• [Exercise goal]: Each line below should be written out exactly, with none skipped.

——

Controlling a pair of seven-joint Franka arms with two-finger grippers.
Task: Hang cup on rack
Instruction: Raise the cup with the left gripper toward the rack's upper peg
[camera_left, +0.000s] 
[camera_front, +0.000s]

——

• [Task answer]:
Controlling a pair of seven-joint Franka arms with two-finger grippers.
Task: Hang cup on rack
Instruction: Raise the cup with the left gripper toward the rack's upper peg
[camera_left, +0.000s] 
[camera_front, +0.000s]

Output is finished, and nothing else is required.